A congolesa estava com fome e um prato de comida foi comprado. Ela agradeceu, comeu e queria voltar. Mas quem disse que ela encontrou o hotel? "Era tudo muito grande. Muitas pessoas, muitas casa, muitas ruas. Eu me perdi. Fiquei dando voltas, voltas e voltas. E não encontrei mais o hotel".
Ela voltou para aquele salão. Passou dois dias dormindo por lá. O local não tinha banheiro. Foram dois dias sem banho. Então ela foi expulsa. Mulher não podia ficar ali daquele jeito. Então, aquele mesmo homem, agora seu amigo, que a levou para lá alugou uma cama em uma casa dentro de uma favela. Yolande, agora, conhecia os problemas do Brasil urbano.
Ficou na favela por alguns dias. Mas não tinha dinheiro. Acabou sem aquela cama. Não falava português. Não tinha documentos. Era impossível trabalhar. “Eu fiz amigos. Pedia um prato de comida. Um lugar para dormir. Eu pedia 30 minutos, 40 minutos em uma cama. Só para descansar um pouco”.
Até que alguém falou sobre Brás de Pina, um bairro da zona norte do Rio. “É lá que ficam os congoleses. Alguém do seu país vai ajudar”. Ela foi. A história se repetiu e ela acabou em uma favela. “Lá tinham traficantes. E eles estavam fazendo bagunça. Eu saí do Congo na violência. E cheguei ao Brasil e encontrei mais violência”.

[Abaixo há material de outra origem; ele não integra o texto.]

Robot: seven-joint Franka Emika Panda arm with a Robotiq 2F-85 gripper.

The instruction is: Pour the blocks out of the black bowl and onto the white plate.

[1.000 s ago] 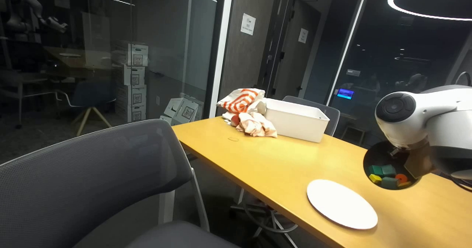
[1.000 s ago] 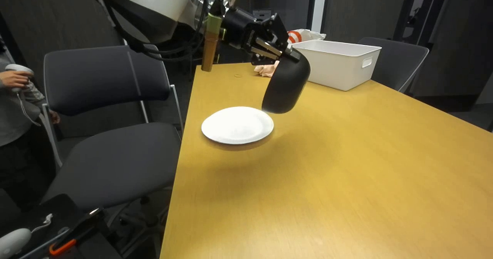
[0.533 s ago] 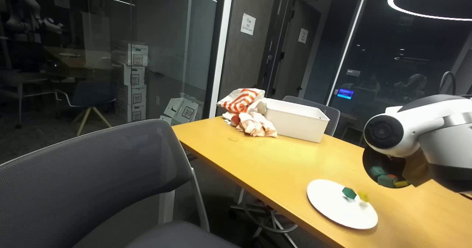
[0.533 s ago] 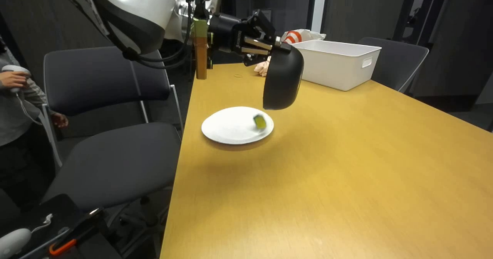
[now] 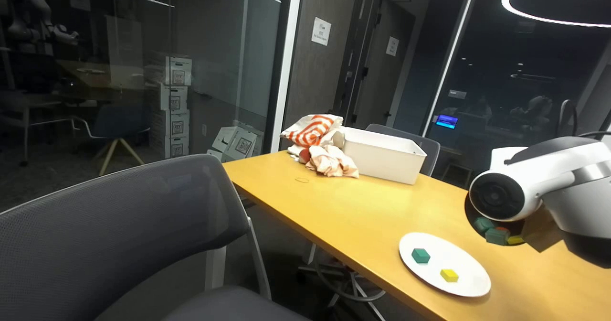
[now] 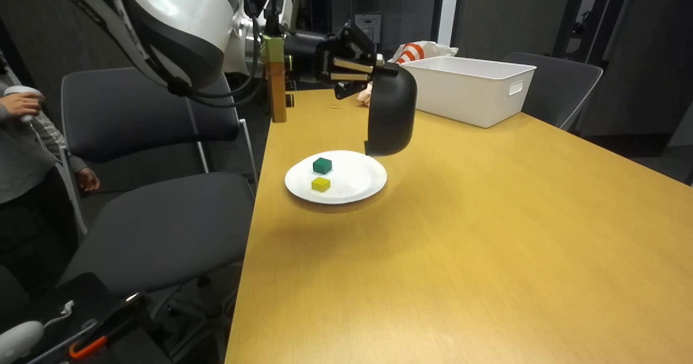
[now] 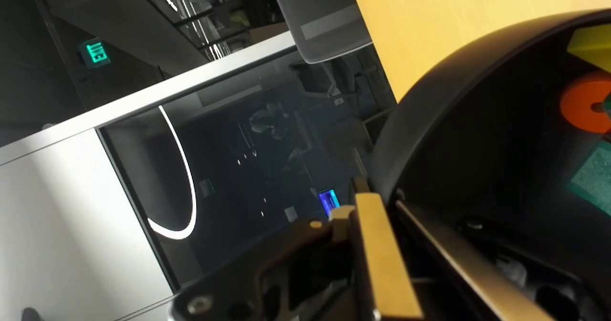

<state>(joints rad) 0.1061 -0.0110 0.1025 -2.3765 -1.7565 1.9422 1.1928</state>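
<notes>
My gripper (image 6: 381, 66) is shut on the rim of the black bowl (image 6: 393, 109). The bowl is tipped on its side above the right edge of the white plate (image 6: 357, 174). In the wrist view one fingertip is outside the bowl wall (image 7: 458, 68) and one inside. A green block (image 5: 420, 255) and a yellow block (image 5: 449, 275) lie on the plate. Several blocks are in the bowl: teal (image 5: 497, 236), yellow (image 5: 515, 240) and a round orange-red one (image 7: 584, 103). The arm hides the gripper and part of the bowl in an exterior view.
A white rectangular box (image 6: 465, 93) stands farther back on the yellow table (image 6: 460, 255), beside a crumpled white-and-orange bag (image 5: 312, 130). A grey chair (image 6: 157, 228) stands along the table edge near the plate. A person (image 6: 32, 136) stands behind it.
The bowl has tipped further and moved slightly toward the plate. A green and a yellow block have dropped from it and come to rest on the plate. The gripper has kept its hold.
</notes>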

Yolande era uma refugiada, mas não sabia disso. Ela encontrou lugar na casa de um novo amigo. Mas a mulher desse amigo ficou grávida. Não tinha mais espaço para ela. E a judoca foi para a rua. Desabrigada. “Chorava todo dia. Saí do meu país no medo. E cheguei aqui e tudo estava ruim. Eu me perguntava: Deus, todo dia vai ser assim? Você me mandou ao mundo para sofrer?”
Não, Yolande. Ele não te mandou para sofrer. Dois anos depois de chegar ao Brasil, o socorro chegou. Flávio Canto, judoca, ouviu a história de refugiados congoleses que tinham vido para uma competição no Rio de Janeiro e acabaram ficando, perdidos em uma favela. Ele foi atrás, descobriu Yolande e Popole Misenga, que foi abandonado junto com Yolande.
Canto, então, chamou os dois para treinar no Instituto Reação. “Passamos a dar uma ajuda aos dois. Era passagem de ônibus e uma cesta básica”, lembra Geraldo Bernardes, técnico que levou Canto a à medalha de bronze dos Jogos Olímpicos de Atenas-2004. Ele é quem dá as aulas no Reação.
Não que fosse tudo uma maravilha. Yolande, nessa época, morava com uma amiga angolana na comunidade do Cordovil. E os treinos eram na Freguesia. “Eu precisava de três ônibus para chegar ao treino. E terminava às 21h. Chegava muito tarde em casa”.
O calvário estava terminando. Um ano depois de começar a treinar com Canto e Bernardes, o Comitê Olímpico Internacional confirmou o convite: Yolande faria parte do time de refugiados nos Jogos Olímpicos do Rio de Janeiro. Ela está morando na Vila Olímpica desde a abertura, no dia 24 de julho. Compete no dia 10 de agosto.
“Eu comecei a chorar quando o convite veio. Mas vou chorar mais quando terminar e eu puder dizer que disputei a Olimpíada. Porque eu estou aqui representando todos os congoleses refugiados pelo mundo. E estou representando minha família, que eu amo demais. Não os vejo há 18 anos. Não sei se eles estão ouvindo o que falo. Mas quero dizer que os amo. E que, se eu estou aqui, é por eles. Estou organizando a minha vida para trazê-los para cá. Hoje estou sozinha, mas Deus vai ajudar e vamos nos reunir novamente. Eles estão longe, mas perto do meu coração”.